WHAT IS REQUIRED:
Return the entire listing exactly, leaving nothing out.

****************

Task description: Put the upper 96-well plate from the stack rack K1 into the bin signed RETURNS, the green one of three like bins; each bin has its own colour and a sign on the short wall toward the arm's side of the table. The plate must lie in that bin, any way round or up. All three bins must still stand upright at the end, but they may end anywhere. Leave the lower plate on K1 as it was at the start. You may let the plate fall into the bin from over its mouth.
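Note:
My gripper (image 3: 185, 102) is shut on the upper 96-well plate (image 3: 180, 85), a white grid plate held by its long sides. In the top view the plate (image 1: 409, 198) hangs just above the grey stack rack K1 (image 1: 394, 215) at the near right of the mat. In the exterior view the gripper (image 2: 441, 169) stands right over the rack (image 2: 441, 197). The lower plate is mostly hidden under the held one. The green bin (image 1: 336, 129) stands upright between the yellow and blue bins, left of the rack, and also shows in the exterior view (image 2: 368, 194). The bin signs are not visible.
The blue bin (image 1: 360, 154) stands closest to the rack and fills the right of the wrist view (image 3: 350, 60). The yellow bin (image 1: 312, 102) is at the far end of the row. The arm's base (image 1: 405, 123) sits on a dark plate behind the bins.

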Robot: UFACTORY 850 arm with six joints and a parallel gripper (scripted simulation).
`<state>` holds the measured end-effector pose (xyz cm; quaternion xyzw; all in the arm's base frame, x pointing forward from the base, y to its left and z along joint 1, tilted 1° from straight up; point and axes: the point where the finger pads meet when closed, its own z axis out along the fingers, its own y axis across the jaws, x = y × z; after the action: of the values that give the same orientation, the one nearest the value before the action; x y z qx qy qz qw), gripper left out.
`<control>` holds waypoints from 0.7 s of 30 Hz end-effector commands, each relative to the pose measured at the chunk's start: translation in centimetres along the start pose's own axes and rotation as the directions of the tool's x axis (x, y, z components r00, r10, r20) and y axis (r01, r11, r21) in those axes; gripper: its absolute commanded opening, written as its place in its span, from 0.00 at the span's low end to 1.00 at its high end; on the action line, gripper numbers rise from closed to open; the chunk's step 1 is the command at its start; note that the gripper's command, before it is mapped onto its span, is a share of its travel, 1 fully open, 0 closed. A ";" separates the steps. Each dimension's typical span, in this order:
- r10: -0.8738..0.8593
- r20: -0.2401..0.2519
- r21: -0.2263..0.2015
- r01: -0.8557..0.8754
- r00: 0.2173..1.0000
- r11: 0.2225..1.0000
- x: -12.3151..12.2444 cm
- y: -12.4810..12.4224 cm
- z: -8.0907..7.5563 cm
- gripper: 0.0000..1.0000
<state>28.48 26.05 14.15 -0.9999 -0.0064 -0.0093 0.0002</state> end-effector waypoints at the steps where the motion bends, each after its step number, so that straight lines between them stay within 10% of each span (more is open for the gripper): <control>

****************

RESULT FOR THIS EXERCISE:
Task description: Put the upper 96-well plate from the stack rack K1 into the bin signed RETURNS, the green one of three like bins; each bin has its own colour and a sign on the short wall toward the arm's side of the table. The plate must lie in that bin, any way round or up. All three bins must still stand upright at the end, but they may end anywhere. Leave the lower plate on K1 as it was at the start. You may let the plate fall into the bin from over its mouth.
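Note:
My gripper (image 3: 185, 102) is shut on the upper 96-well plate (image 3: 180, 85), a white grid plate held by its long sides. In the top view the plate (image 1: 409, 198) hangs just above the grey stack rack K1 (image 1: 394, 215) at the near right of the mat. In the exterior view the gripper (image 2: 441, 169) stands right over the rack (image 2: 441, 197). The lower plate is mostly hidden under the held one. The green bin (image 1: 336, 129) stands upright between the yellow and blue bins, left of the rack, and also shows in the exterior view (image 2: 368, 194). The bin signs are not visible.
The blue bin (image 1: 360, 154) stands closest to the rack and fills the right of the wrist view (image 3: 350, 60). The yellow bin (image 1: 312, 102) is at the far end of the row. The arm's base (image 1: 405, 123) sits on a dark plate behind the bins.
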
Robot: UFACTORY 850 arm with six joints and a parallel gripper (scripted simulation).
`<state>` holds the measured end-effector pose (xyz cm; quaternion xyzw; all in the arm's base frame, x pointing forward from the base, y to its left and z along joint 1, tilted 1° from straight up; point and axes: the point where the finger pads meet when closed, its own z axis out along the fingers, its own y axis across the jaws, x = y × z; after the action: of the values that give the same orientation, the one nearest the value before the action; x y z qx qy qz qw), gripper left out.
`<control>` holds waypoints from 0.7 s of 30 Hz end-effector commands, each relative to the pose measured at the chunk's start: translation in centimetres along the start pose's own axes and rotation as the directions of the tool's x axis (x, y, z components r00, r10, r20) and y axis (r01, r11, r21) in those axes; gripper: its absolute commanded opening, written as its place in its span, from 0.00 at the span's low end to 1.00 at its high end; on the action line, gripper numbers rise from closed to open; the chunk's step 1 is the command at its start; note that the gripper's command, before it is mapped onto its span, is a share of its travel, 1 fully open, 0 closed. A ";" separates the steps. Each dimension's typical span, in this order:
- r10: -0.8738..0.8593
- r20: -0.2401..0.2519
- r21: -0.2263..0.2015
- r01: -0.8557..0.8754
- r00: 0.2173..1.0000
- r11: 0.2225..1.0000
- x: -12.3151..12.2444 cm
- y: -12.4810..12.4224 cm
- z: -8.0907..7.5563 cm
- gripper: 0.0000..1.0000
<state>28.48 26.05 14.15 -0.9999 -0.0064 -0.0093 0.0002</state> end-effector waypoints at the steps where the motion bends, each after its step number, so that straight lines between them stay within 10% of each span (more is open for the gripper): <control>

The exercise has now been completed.